There are specific side effects such as temporary disturbances on vision and dry eyes, but they will eventually disappear. The overall results are dependent on refractive errors, and most people who have a mild case of nearsightedness are known to experience the most success. 

How is the Process Performed?

The eyes are first numbed with drops. You can know more about these drops when you click this.  Surgeries like this only require topical anesthetic drops with no need for stitches and bandages. LASIK’s goal is to reshape the cornea of the eyes, and there’s laser involved for a blade-free experience.

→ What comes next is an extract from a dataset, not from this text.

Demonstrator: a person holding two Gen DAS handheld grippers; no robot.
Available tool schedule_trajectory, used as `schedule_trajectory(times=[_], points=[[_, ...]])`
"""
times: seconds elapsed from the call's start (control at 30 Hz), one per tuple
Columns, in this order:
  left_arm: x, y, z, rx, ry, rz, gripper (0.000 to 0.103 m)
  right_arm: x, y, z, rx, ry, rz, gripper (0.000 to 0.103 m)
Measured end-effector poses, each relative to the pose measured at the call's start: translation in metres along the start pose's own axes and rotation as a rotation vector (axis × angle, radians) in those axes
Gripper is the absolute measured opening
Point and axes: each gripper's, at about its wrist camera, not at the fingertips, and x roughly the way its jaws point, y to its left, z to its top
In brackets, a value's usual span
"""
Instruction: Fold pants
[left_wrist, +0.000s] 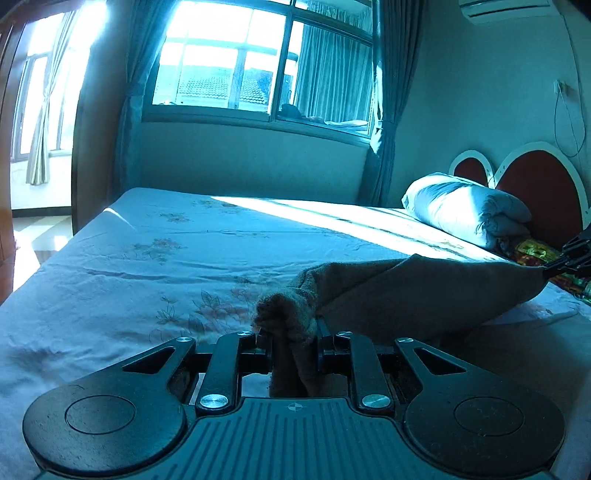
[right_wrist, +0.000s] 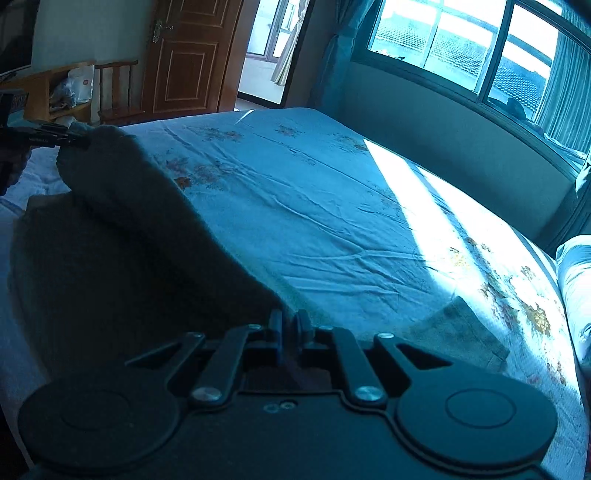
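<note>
The grey-brown pants (left_wrist: 424, 291) lie on the bed, with one edge lifted and stretched between my two grippers. My left gripper (left_wrist: 288, 334) is shut on a bunched end of the pants. It also shows at the far left of the right wrist view (right_wrist: 64, 138). My right gripper (right_wrist: 290, 325) is shut on the other end of the lifted edge of the pants (right_wrist: 122, 221). It also shows at the right edge of the left wrist view (left_wrist: 554, 271). The lower layer of the pants rests flat on the sheet.
The bed has a pale floral sheet (left_wrist: 166, 258). A rolled quilt (left_wrist: 465, 206) lies by the heart-shaped headboard (left_wrist: 535, 177). A small flat cloth (right_wrist: 461, 332) lies near my right gripper. A window wall (left_wrist: 258, 155) stands beyond the bed, and a wooden door (right_wrist: 188, 55) and chair (right_wrist: 118, 92) stand past its foot.
</note>
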Motion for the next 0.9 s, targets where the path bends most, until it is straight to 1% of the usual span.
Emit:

  1. The first step requires a surgeon to create a superficial flap in your cornea with the help of a femtosecond laser or a microkeratome which is a surgical tool.
  1. The surgeon folds back the hinges of the superficial flap he created to access your stroma. He will then remove some of the tissues through an excimer laser.
  1. The excimer lasers create cold ultraviolet light beams to ablate small amounts of issues from the stroma of the cornea. The removal process will reshape its entire structure so that the light that enters the eyes will be more accurately focused and improved.
  1. LASIK’s goal for nearsighted people is to gently flatten the cornea while the farsighted ones may aim for a steeper stroma. The excimer is also used to correct people’s vision with astigmatism by smoothing an irregular cornea and putting it into a better shape.
  1. After the reshaping process is done, the superficial flap is laid back in place, and it fully covers the area where the tissues were removed. The flap seals the cornea underneath it, which helps with the healing and recovery after the process. 

What to Do Before the Surgery

Ophthalmologists Col. (Dr.) Randy Beatty, Maj. (Dr.) Lisa Mihora, and Col. (Dr.) David Holck (left to right) repair an orbital fracture at the Air Force Theater Hospital, Joint Base Balad, Iraq, June 20, 2008.  Major Mihora, an oculoplastics fellow at Wilford Hall Medical Center, Lackland Air Force Base, Texas, spent six weeks in Iraq as part of her training. (U.S. Air Force photo)

Your ophthalmologist will perform a thorough inspection to ensure that your eyes are ready and healthy enough. He will evaluate the thickness of the cornea, it’s current shape, any refractive errors such as hyperopia and myopia, and do other examinations. Read more about hyperopia here: https://medical-dictionary.thefreedictionary.com/hyperopia.

Sometimes, if your eye doctor finds out that your eyes are too dry, they might require a precautionary treatment beforehand to increase the tear film on the surface. This will reduce the risk of you developing other complications afterward.

Generally, a corneal topographer which an automated instrument, is utilized to measure the curvature of your eye’s front surface and create an overall map for your cornea.

The wave front technology associated with the custom LASIK treatments will also read analysis so that the surgeons will have a more accurate view of your optic aberrations. This means that in the process of the lights mapping your optic nerves, the surgeons will see other issues that may affect your vision, which can result in a more accurate LASIK procedure.

The ophthalmologist will ask about the medications that you are currently taking, your health history, and other factors to determine if you are a suitable candidate. Before the treatment, your doctor may advise you to stop wearing your contacts for a period of time, usually around two weeks. This is because prescription contact lenses can alter the shape of your cornea temporarily. You can read other sources when it comes to LASIK and check with only the trusted clinics in Louisville, KY, for best results.